Enfin, gardons-nous d'oublier la tradition des traditions, l'écriture. Si le langage est le moyen de développer les hommes comme hommes, l'écriture est le moyen de former pour eux une éducation scientifique. Tous les peuples qui ont manqué de cette tradition artificielle, sont restés, suivant nos idées, sans culture ; pendant que ceux qui n'en ont joui même que d'une manière très imparfaite, ont éternisé leur intelligence et leurs lois par la gloire des lettres. Le mortel privilégié qui a inventé l'art d'enchaîner la pensée fugitive, non pas seulement par des mots, mais par des lettres, a paru comme une divinité au milieu du genre humain.

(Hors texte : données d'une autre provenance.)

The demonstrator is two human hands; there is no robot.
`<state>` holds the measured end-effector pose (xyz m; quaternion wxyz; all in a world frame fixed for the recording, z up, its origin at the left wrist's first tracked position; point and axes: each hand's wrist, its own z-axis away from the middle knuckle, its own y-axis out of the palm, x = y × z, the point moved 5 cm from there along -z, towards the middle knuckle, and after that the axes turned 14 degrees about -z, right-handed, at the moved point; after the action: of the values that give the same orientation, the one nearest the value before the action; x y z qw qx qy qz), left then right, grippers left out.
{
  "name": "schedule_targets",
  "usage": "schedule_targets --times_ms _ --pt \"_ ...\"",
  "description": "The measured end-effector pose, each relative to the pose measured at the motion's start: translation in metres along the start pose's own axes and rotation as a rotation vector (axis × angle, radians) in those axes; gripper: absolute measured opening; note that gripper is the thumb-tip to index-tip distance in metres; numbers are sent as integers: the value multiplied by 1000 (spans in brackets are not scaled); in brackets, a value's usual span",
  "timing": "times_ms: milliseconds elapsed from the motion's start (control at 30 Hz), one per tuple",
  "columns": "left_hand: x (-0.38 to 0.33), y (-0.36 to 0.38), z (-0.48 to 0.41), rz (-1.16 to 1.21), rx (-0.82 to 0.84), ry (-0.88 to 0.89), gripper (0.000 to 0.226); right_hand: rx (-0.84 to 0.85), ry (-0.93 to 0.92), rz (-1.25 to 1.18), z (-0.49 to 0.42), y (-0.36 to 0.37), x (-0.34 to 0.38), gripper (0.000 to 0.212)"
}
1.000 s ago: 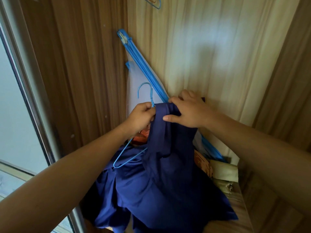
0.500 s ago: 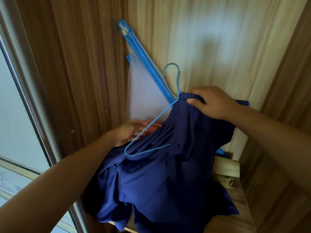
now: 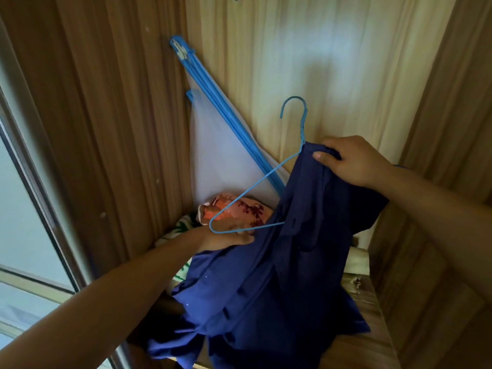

Quoi qu'il en soit, l'observation que nous avons faite sur le langage trouve ici une application plus directe ; bien que ce moyen de perpétuer nos idées fixe à la fois et l'esprit et la lettre, il les restreint et les enchaîne de mille manières. Non seulement les accents, les gestes animés qui communiquaient d'abord au langage la puissance de pénétrer les cœurs, se glacent et disparaissent ; non seulement le nombre des dialectes, et par suite celui des idiomes caractéristiques de certaines tribus, de certaines nations, diminue peu à peu ; mais encore la mémoire des hommes et l'activité de leurs facultés intellectuelles s'affaiblissent par ce concours artificiel qui donne à la pensée des formes déterminées. Depuis longtemps le génie de l'humanité aurait été étouffé sous le poids des livres et de la science, si la Providence n'avait appelé, pour le laisser respirer, les pouvoirs destructeurs de plusieurs révolutions. Embarrassée par la lettre, l'intelligence ne se traîne qu'avec peine ; nos idées les plus nobles sont défigurées par les caractères de l'écriture morte. Tout cela cependant n'empêche pas la tradition de l'écriture d'être la plus durable, la plus paisible, la plus efficace des institutions de Dieu. C'est par elle que les nations agissent sur les nations, les âges sur les âges, et que l'espèce humaine se trouvera à la fin enlacée d'une chaîne de tradition fraternelle.